#### WHAT IS BEING ASKED:
Lines holding the string "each" are the ones to copy from this listing.

#### DATASET EXTRACT:
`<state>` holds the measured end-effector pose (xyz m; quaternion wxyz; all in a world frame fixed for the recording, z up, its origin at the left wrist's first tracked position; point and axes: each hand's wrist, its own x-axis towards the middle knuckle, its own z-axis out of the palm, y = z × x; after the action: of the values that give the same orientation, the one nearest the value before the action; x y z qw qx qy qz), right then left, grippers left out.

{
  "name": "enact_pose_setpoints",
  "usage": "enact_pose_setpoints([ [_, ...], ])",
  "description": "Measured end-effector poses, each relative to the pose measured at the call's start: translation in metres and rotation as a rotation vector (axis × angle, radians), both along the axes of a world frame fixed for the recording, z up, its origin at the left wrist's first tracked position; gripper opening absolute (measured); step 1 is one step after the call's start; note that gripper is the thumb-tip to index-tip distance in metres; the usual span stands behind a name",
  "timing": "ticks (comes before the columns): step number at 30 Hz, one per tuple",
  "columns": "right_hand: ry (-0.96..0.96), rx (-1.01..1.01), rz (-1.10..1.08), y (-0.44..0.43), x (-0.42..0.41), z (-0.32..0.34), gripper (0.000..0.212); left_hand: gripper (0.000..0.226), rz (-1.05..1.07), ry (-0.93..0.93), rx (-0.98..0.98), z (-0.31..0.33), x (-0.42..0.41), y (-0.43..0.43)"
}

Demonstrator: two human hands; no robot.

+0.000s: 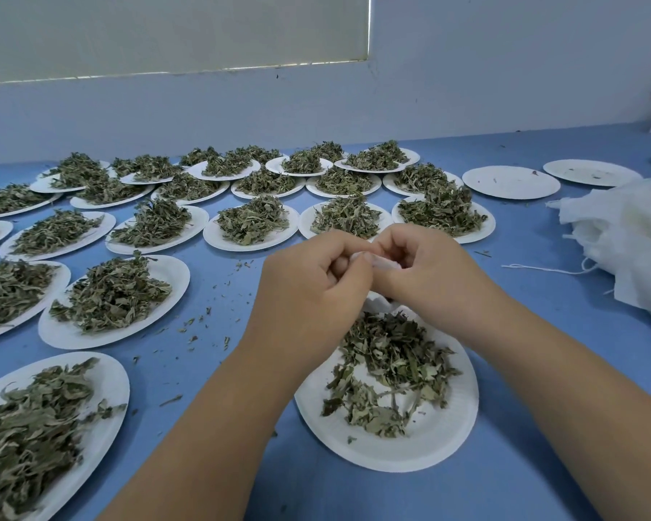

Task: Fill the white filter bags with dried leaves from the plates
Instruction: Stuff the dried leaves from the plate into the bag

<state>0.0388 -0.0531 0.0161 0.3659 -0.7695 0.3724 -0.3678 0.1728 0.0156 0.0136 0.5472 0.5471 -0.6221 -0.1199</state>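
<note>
Blue table [504,464], widest of all, ran back to a pale wall [466,69]. Carried full plates [102,342] heaped with dried leaves [110,295] across the left and middle: twenty countable, perhaps a few more, overlapped at the back beyond sure counting. Sat rim to rim there, with scant room between. One heap of bags [624,235], white and rumpled, lay at the right edge, partly cut off by the frame. Three bare plates [510,182] lined the far right, the last clipped by the frame. One near plate [410,445], thinly strewn with leaves, lay under the forearms, with open blue on both sides. Two hands met above its far rim: left hand [316,280] curled and pinching one white bag [384,263], right hand [421,268] pinching the same bag from the other side. Mostly hidden by fingers; contents impossible to tell. One string [542,270] trailed from the heap. Leaf crumbs [203,321] dotted the middle strip.
</note>
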Motion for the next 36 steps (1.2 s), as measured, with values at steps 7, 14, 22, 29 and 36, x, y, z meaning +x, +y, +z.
enact_pose_setpoints([
  [7,0.212,-0.157,0.13,0.003,-0.018,0.015,0.026,0.032,0.144,0.019,-0.082,0.003,0.008,-0.001],
  [14,0.588,-0.181,0.16,0.004,-0.024,0.013,0.044,0.029,0.148,0.087,-0.117,0.005,0.011,0.0],
  [22,0.765,-0.244,0.346,0.016,-0.014,0.007,0.052,0.025,0.162,0.052,-0.091,0.004,0.012,-0.002],
  [29,0.77,-0.292,0.366,0.018,-0.009,0.005,0.028,0.028,0.18,0.051,-0.084,0.004,0.012,-0.002],
  [36,0.708,-0.299,0.348,0.016,-0.01,0.005,0.021,0.029,0.181,0.078,-0.088,0.004,0.013,-0.002],
])
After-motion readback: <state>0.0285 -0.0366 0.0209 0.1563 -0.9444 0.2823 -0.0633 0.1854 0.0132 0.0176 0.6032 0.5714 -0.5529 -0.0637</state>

#### WRITTEN RESPONSE:
`<state>` holds the measured end-effector pose (xyz m; quaternion wxyz; all in a world frame fixed for the recording, z up, its origin at the left wrist's first tracked position; point and axes: each hand's wrist, its own x-axis towards the middle knuckle, its own z-axis out of the palm, y = z × x; after the action: of the values that give the same orientation, the one nearest the value before the action; x y z qw qx qy qz), right then left, grippers left out.
  "description": "Measured end-effector poses, each relative to the pose measured at the call's start: translation in metres and rotation as a rotation vector (axis × angle, radians), both along the axes of a world frame fixed for the recording, z up, its origin at the left wrist's first tracked position; gripper opening absolute (measured); step 1 is one step after the call's start; note that gripper is the thumb-tip to index-tip distance in metres; the usual span stands behind a name",

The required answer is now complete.